Der Präsident der Diakonie, Ulrich Lilie, warnte: «Corona macht keine
Sommerferien.» Der Anstieg der Infektionszahlen sei «ein dringender
Weckruf», jetzt eine Gesamtstrategie für den Herbst zu entwickeln.
Die Koalition müsse die am 23. September auslaufenden Regelungen im
Infektionsschutzgesetz verlängern und wieder schärfen, damit es nicht
erneut zu vielen Arbeitsausfällen, vermeidbaren schweren Erkrankungen
und Todesfällen komme. Außerdem müssten Länder und Kommunen bei der

Digitalisierung der Gesundheitsämter Nägel mit Köpfen machen und in
Nachbarländern erfolgreich eingesetzte Software einführen, forderte
die Diakonie, der soziale Dienst der evangelischen Kirchen.

Kostenlose Bürgertests sind vorerst bis einschließlich 29. Juni
geregelt. Damit haben alle auch ohne Symptome Anspruch auf mindestens
einen Schnelltest pro Woche an Teststellen durch geschultes Personal
und mit Bescheinigung.

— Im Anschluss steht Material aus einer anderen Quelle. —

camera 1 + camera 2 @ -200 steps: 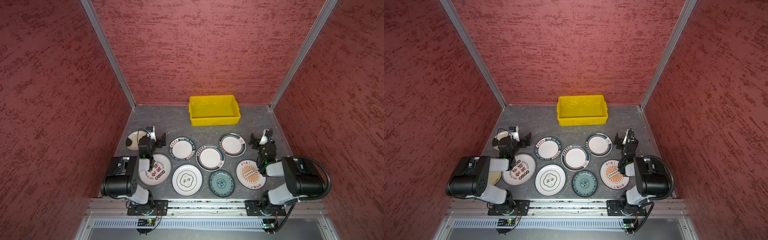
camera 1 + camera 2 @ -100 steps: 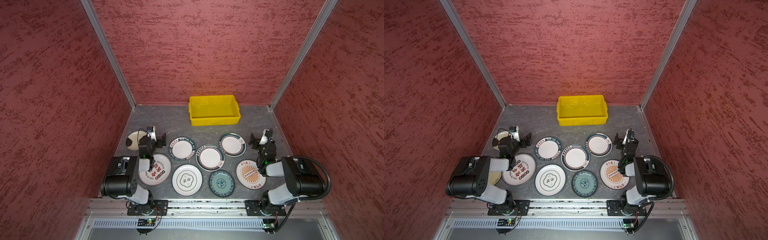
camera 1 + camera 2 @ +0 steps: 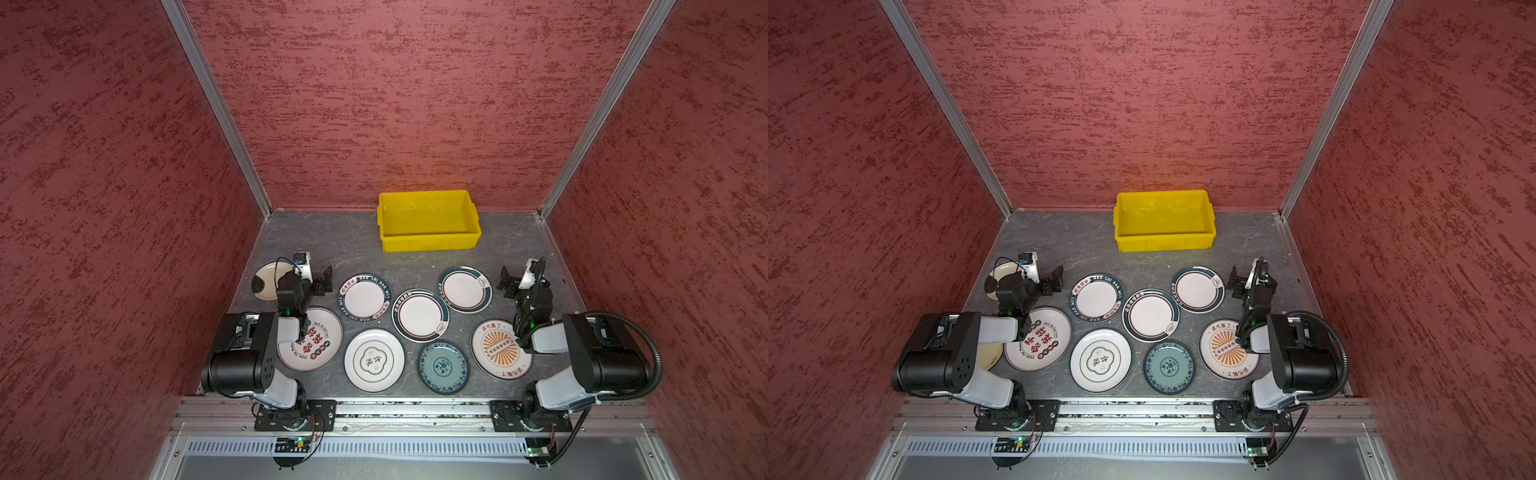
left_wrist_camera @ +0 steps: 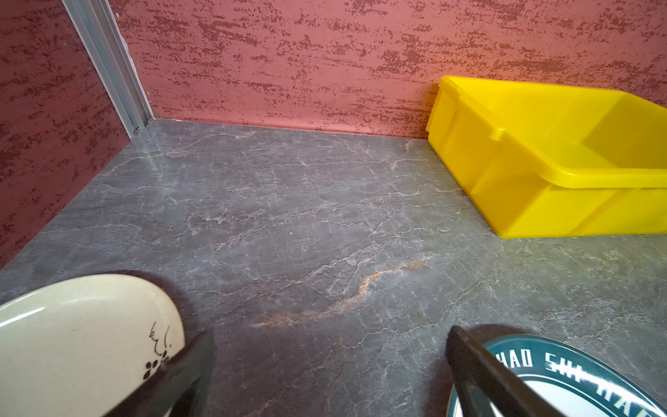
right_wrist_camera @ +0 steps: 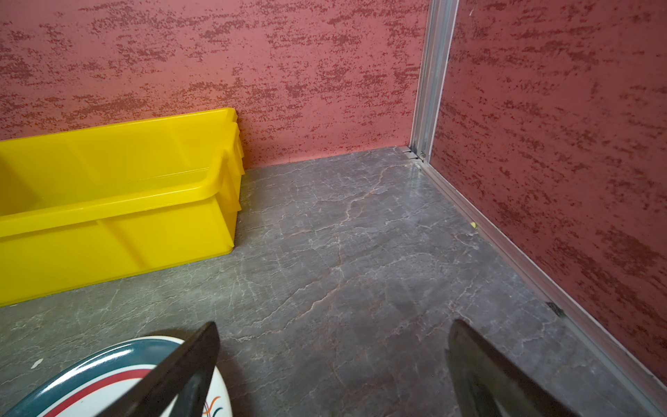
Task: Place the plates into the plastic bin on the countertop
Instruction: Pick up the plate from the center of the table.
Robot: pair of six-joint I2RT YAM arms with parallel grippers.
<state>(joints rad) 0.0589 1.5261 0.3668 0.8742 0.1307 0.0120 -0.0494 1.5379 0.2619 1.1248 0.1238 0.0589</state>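
In both top views I found no change across that second. The left gripper, lower left of centre, and the right gripper, lower right, showed no shift, and none of the plates had moved.

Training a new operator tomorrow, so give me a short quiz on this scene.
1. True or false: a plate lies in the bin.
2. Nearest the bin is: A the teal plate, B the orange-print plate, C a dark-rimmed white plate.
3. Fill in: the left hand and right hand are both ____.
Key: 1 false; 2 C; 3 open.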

Lauterbach hatte zudem ein Impfkonzept für
den Herbst angekündigt, mit dem es für alle Varianten, die kommen
könnten, den richtigen Impfstoff geben soll.

Der Minister bekräftigte, er empfehle Älteren und Vorerkrankten
dringend, sich noch einmal impfen zu lassen. «Das verhindert nicht
unbedingt eine Infektion, aber es verhindert schwere
Krankheitsverläufe.» Der Vorsitzende des Virchowbundes der
niedergelassenen Ärzte, Dirk Heinrich, sagte der «Rheinischen Post»:

«Wer noch nicht geimpft ist, sollte sich jetzt impfen lassen, um eine
schwere Erkrankung zu vermeiden.» Er wies ebenfalls darauf hin, dass
sich Ältere oder Menschen, die zu einer Risikogruppe gehören, eine
Auffrischungsimpfung abholen sollten.